*Task goal*.
Do any lines in the data below contain "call"? If so, copy every one of them.

*Supplied data*.
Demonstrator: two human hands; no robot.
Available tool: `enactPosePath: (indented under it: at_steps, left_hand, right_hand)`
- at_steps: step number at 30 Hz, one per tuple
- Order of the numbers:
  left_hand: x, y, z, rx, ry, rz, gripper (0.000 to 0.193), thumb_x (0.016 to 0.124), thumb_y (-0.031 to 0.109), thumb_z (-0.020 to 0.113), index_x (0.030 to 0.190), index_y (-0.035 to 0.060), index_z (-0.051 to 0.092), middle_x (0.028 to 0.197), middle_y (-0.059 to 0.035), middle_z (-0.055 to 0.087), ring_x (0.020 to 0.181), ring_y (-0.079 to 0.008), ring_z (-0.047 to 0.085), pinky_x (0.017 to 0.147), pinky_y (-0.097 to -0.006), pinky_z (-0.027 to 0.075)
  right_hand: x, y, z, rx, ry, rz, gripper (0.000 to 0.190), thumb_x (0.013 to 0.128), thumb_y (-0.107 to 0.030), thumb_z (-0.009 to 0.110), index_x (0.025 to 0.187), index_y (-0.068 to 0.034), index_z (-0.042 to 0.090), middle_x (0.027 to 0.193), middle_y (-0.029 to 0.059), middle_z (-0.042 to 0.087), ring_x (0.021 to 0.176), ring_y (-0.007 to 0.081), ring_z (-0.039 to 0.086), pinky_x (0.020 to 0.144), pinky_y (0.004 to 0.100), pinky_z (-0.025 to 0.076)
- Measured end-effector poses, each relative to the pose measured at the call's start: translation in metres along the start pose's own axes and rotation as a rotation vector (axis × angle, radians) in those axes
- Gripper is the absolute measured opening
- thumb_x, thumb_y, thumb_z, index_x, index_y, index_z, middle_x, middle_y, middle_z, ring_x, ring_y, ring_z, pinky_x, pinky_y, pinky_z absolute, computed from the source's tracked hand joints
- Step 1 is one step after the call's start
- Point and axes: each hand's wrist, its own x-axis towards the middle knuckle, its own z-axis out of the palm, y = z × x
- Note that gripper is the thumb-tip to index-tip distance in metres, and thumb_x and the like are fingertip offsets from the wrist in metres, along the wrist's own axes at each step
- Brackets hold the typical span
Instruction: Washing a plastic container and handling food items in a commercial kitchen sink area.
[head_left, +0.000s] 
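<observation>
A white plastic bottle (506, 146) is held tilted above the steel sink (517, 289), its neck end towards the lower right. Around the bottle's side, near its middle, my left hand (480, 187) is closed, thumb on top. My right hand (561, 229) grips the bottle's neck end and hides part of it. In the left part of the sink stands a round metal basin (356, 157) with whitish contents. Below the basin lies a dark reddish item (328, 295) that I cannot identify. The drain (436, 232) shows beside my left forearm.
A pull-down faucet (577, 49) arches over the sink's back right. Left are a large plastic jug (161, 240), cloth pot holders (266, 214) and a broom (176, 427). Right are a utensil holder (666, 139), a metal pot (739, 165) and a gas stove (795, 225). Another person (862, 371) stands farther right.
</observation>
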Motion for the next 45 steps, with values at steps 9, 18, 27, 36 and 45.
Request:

*Problem solution*.
- Measured end-effector poses, each relative to the pose measured at the call's start: translation in metres along the start pose's own axes and rotation as a rotation vector (axis × angle, radians) in those axes
- Step 1 is one step after the call's start

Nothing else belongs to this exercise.